Ilia Mirkin imirkin at alum.mit.edu
Sat May 7 20:55:23 UTC 2016


The SAMPLEMASK semantic should only return the bits set covered by the
current invocation. However we were always retrieving the covmask, which
returns the covered samples of the whole pixel.

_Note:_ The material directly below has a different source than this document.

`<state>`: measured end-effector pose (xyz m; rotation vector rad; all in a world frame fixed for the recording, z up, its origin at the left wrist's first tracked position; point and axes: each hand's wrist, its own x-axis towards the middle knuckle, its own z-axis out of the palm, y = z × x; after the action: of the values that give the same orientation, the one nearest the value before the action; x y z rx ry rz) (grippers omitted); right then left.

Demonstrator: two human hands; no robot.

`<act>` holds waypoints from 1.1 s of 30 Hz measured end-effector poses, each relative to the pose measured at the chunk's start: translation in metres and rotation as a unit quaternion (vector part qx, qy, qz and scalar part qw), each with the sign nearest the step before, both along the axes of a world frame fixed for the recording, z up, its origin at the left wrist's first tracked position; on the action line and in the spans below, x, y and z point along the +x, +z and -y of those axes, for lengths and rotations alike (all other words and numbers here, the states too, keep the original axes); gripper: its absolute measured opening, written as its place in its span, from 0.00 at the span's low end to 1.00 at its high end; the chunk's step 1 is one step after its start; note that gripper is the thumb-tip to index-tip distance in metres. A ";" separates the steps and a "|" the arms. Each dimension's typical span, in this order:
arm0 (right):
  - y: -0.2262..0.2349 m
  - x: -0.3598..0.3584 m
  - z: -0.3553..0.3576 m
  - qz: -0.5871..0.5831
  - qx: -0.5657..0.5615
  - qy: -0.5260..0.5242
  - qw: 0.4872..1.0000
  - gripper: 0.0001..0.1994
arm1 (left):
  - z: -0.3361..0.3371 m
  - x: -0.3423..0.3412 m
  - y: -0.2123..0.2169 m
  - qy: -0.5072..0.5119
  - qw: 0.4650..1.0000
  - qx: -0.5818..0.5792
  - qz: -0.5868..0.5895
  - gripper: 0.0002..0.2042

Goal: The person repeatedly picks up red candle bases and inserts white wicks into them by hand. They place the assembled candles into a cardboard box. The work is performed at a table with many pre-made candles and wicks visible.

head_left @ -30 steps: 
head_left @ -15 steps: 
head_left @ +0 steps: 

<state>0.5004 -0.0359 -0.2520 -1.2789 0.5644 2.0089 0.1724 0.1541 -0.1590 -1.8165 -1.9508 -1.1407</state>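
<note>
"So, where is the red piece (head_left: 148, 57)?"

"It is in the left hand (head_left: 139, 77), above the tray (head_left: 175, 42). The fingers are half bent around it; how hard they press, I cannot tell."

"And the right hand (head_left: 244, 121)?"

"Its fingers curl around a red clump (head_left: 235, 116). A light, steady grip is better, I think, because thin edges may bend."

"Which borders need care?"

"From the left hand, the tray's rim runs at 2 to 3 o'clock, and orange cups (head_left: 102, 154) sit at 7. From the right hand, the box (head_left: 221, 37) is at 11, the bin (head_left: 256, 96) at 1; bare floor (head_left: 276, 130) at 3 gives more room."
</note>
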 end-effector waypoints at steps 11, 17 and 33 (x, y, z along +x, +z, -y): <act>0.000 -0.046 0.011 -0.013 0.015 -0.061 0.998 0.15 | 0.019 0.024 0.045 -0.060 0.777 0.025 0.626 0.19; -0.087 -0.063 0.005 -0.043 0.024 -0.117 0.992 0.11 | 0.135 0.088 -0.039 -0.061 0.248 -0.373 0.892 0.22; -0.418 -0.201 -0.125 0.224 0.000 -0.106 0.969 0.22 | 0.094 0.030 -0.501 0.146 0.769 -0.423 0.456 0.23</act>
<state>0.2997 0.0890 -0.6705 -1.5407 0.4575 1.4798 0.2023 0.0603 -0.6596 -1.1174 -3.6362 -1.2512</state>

When not doing per-sample invocation, this is precisely what we want.
However when doing per-sample invocation, we have to select the
sampleid'th bit and only return that. Furthermore, this means that we
have to have a 1:1 correlation for invocations and samples.

This fixes most

dEQP-GLES31.functional.shaders.sample_variables.sample_mask_in.*

tests. A few failures remain due to disagreements about nr_samples==1
logic as well as what happens with MSAA x2 RTs when the shading fraction
is 0.5.

Signed-off-by: Ilia Mirkin <imirkin at alum.mit.edu>
---
 .../drivers/nouveau/codegen/nv50_ir_driver.h       |  2 ++
 .../drivers/nouveau/codegen/nv50_ir_emit_gk110.cpp | 14 ++++++++++
 .../drivers/nouveau/codegen/nv50_ir_emit_gm107.cpp | 15 +++++++++++
 .../drivers/nouveau/codegen/nv50_ir_emit_nvc0.cpp  | 14 ++++++++++
 .../drivers/nouveau/codegen/nv50_ir_from_tgsi.cpp  |  7 +++++
 .../nouveau/codegen/nv50_ir_lowering_nvc0.cpp      | 31 +++++++++++++++++++---
 .../nouveau/codegen/nv50_ir_lowering_nvc0.h        |  1 +
 .../drivers/nouveau/codegen/nv50_ir_target.h       |  1 +
 src/gallium/drivers/nouveau/nvc0/nvc0_program.c    |  1 +
 src/gallium/drivers/nouveau/nvc0/nvc0_program.h    |  1 +
 .../drivers/nouveau/nvc0/nvc0_state_validate.c     | 11 ++++++--
 11 files changed, 93 insertions(+), 5 deletions(-)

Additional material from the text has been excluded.